(WHAT TO WORK ON)
A verbatim copy of every entry is required.
[Opening GIVEN INFORMATION section]
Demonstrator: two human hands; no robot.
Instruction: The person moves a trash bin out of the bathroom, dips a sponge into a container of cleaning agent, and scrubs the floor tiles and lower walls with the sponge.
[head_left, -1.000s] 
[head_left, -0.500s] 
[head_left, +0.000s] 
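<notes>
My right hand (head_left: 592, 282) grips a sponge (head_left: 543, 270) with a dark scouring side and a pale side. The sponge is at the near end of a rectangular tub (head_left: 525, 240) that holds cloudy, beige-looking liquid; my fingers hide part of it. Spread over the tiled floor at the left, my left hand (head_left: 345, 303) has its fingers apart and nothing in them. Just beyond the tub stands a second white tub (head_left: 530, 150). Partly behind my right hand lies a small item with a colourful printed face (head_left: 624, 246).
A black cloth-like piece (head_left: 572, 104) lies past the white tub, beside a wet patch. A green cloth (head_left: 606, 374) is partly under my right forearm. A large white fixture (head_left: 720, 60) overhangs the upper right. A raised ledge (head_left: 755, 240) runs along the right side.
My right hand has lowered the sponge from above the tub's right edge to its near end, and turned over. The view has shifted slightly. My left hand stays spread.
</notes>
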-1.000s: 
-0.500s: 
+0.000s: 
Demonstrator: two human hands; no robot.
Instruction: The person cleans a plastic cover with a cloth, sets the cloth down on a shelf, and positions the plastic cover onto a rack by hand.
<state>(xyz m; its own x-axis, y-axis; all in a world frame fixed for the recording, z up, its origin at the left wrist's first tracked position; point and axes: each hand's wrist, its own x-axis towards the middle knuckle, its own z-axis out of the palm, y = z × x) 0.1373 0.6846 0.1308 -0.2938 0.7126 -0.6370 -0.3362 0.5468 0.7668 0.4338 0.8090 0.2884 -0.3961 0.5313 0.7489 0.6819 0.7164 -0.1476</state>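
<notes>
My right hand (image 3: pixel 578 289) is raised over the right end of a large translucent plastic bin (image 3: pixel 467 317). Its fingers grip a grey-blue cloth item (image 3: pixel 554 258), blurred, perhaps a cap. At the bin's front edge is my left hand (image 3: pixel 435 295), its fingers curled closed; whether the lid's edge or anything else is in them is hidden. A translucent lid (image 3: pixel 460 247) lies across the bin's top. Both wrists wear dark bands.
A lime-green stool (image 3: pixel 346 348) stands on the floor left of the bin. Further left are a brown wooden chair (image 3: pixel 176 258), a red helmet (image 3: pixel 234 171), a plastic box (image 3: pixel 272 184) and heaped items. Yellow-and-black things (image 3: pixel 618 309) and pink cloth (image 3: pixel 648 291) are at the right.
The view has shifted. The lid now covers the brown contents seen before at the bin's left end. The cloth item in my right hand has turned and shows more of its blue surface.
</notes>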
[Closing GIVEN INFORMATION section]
(OUTPUT OF THE EXERCISE)
Demonstrator: two human hands; no robot.
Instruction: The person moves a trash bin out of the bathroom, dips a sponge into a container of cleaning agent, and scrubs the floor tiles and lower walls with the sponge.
[head_left, -1.000s] 
[head_left, -0.500s] 
[head_left, +0.000s] 
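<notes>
My right hand (head_left: 592, 282) grips a sponge (head_left: 543, 270) with a dark scouring side and a pale side. The sponge is at the near end of a rectangular tub (head_left: 525, 240) that holds cloudy, beige-looking liquid; my fingers hide part of it. Spread over the tiled floor at the left, my left hand (head_left: 345, 303) has its fingers apart and nothing in them. Just beyond the tub stands a second white tub (head_left: 530, 150). Partly behind my right hand lies a small item with a colourful printed face (head_left: 624, 246).
A black cloth-like piece (head_left: 572, 104) lies past the white tub, beside a wet patch. A green cloth (head_left: 606, 374) is partly under my right forearm. A large white fixture (head_left: 720, 60) overhangs the upper right. A raised ledge (head_left: 755, 240) runs along the right side.
My right hand has lowered the sponge from above the tub's right edge to its near end, and turned over. The view has shifted slightly. My left hand stays spread.
</notes>
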-1.000s: 
-0.500s: 
+0.000s: 
Demonstrator: two human hands; no robot.
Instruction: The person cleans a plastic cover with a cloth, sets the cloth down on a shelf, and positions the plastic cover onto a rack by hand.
<state>(xyz m; its own x-axis, y-axis; all in a world frame fixed for the recording, z up, its origin at the left wrist's first tracked position; point and axes: each hand's wrist, its own x-axis towards the middle knuckle, its own z-axis out of the palm, y = z × x) 0.1373 0.6846 0.1308 -0.2938 0.7126 -0.6370 -0.3362 0.5468 0.7668 0.4338 0.8090 0.2884 -0.3961 0.5313 0.7489 0.6819 0.7164 -0.1476</state>
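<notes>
My right hand (image 3: pixel 578 289) is raised over the right end of a large translucent plastic bin (image 3: pixel 467 317). Its fingers grip a grey-blue cloth item (image 3: pixel 554 258), blurred, perhaps a cap. At the bin's front edge is my left hand (image 3: pixel 435 295), its fingers curled closed; whether the lid's edge or anything else is in them is hidden. A translucent lid (image 3: pixel 460 247) lies across the bin's top. Both wrists wear dark bands.
A lime-green stool (image 3: pixel 346 348) stands on the floor left of the bin. Further left are a brown wooden chair (image 3: pixel 176 258), a red helmet (image 3: pixel 234 171), a plastic box (image 3: pixel 272 184) and heaped items. Yellow-and-black things (image 3: pixel 618 309) and pink cloth (image 3: pixel 648 291) are at the right.
The view has shifted. The lid now covers the brown contents seen before at the bin's left end. The cloth item in my right hand has turned and shows more of its blue surface.
</notes>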

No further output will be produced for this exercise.